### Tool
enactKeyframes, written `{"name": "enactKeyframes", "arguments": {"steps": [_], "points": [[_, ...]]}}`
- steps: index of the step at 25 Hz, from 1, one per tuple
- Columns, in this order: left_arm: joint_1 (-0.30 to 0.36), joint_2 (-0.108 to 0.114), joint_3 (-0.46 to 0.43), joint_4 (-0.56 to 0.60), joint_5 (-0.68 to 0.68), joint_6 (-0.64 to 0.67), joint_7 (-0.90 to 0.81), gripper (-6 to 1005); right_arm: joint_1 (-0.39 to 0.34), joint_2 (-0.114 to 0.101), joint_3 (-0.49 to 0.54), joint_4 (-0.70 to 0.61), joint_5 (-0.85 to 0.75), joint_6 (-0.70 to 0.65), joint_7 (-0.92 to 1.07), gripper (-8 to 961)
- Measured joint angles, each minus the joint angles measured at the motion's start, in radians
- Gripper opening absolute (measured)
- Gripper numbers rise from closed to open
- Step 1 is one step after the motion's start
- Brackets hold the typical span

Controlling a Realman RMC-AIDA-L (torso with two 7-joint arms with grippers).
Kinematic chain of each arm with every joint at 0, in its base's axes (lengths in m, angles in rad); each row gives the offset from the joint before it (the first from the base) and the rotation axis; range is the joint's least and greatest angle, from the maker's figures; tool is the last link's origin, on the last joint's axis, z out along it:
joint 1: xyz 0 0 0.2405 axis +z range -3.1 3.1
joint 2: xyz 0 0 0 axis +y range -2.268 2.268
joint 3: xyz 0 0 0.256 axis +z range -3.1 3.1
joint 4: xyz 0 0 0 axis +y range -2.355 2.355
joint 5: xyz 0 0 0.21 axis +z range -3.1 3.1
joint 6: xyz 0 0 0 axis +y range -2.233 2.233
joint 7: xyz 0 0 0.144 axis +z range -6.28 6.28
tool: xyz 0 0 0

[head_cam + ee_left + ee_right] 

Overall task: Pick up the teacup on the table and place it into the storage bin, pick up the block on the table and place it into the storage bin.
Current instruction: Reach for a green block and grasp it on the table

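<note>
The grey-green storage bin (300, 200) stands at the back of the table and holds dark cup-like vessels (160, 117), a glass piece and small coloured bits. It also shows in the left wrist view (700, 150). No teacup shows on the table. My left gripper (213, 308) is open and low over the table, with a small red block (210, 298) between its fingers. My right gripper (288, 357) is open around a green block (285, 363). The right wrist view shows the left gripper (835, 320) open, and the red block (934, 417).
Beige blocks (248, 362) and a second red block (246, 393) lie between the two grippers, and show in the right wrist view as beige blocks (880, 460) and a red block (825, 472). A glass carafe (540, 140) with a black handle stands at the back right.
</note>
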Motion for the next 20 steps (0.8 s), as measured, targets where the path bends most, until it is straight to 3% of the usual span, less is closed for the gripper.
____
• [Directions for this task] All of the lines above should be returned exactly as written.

• [Solution]
### Tool
enactKeyframes, written `{"name": "enactKeyframes", "arguments": {"steps": [_], "points": [[_, ...]]}}`
- steps: index of the step at 25 Hz, from 1, one per tuple
- Columns, in this order: left_arm: joint_1 (-0.30 to 0.36), joint_2 (-0.108 to 0.114), joint_3 (-0.46 to 0.43), joint_4 (-0.56 to 0.60), joint_5 (-0.68 to 0.68), joint_6 (-0.64 to 0.67), joint_7 (-0.90 to 0.81), gripper (-6 to 1005); right_arm: joint_1 (-0.39 to 0.34), joint_2 (-0.114 to 0.101), joint_3 (-0.49 to 0.54), joint_4 (-0.70 to 0.61), joint_5 (-0.85 to 0.75), joint_6 (-0.70 to 0.65), joint_7 (-0.92 to 1.07), gripper (-8 to 961)
- Measured joint angles, each minus the joint angles measured at the motion's start, in radians
- Gripper opening absolute (measured)
- Gripper numbers rise from closed to open
- Step 1 is one step after the motion's start
- Brackets hold the typical span

Controlling a Realman RMC-AIDA-L (torso with two 7-joint arms with grippers).
Kinematic chain of each arm with every joint at 0, in its base's axes (lengths in m, angles in rad); each row gives the offset from the joint before it (the first from the base) and the rotation axis; range is the joint's least and greatest angle, from the maker's figures; tool is the last link's origin, on the last joint's axis, z out along it:
joint 1: xyz 0 0 0.2405 axis +z range -3.1 3.1
joint 2: xyz 0 0 0 axis +y range -2.268 2.268
joint 3: xyz 0 0 0.256 axis +z range -3.1 3.1
joint 4: xyz 0 0 0 axis +y range -2.355 2.355
joint 5: xyz 0 0 0.21 axis +z range -3.1 3.1
joint 6: xyz 0 0 0 axis +y range -2.233 2.233
joint 7: xyz 0 0 0.144 axis +z range -6.28 6.28
tool: xyz 0 0 0

[head_cam + ee_left + ee_right] 

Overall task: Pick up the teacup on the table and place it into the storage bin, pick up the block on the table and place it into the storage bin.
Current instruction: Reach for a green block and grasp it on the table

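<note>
The grey-green storage bin (300, 200) stands at the back of the table and holds dark cup-like vessels (160, 117), a glass piece and small coloured bits. It also shows in the left wrist view (700, 150). No teacup shows on the table. My left gripper (213, 308) is open and low over the table, with a small red block (210, 298) between its fingers. My right gripper (288, 357) is open around a green block (285, 363). The right wrist view shows the left gripper (835, 320) open, and the red block (934, 417).
Beige blocks (248, 362) and a second red block (246, 393) lie between the two grippers, and show in the right wrist view as beige blocks (880, 460) and a red block (825, 472). A glass carafe (540, 140) with a black handle stands at the back right.
</note>
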Motion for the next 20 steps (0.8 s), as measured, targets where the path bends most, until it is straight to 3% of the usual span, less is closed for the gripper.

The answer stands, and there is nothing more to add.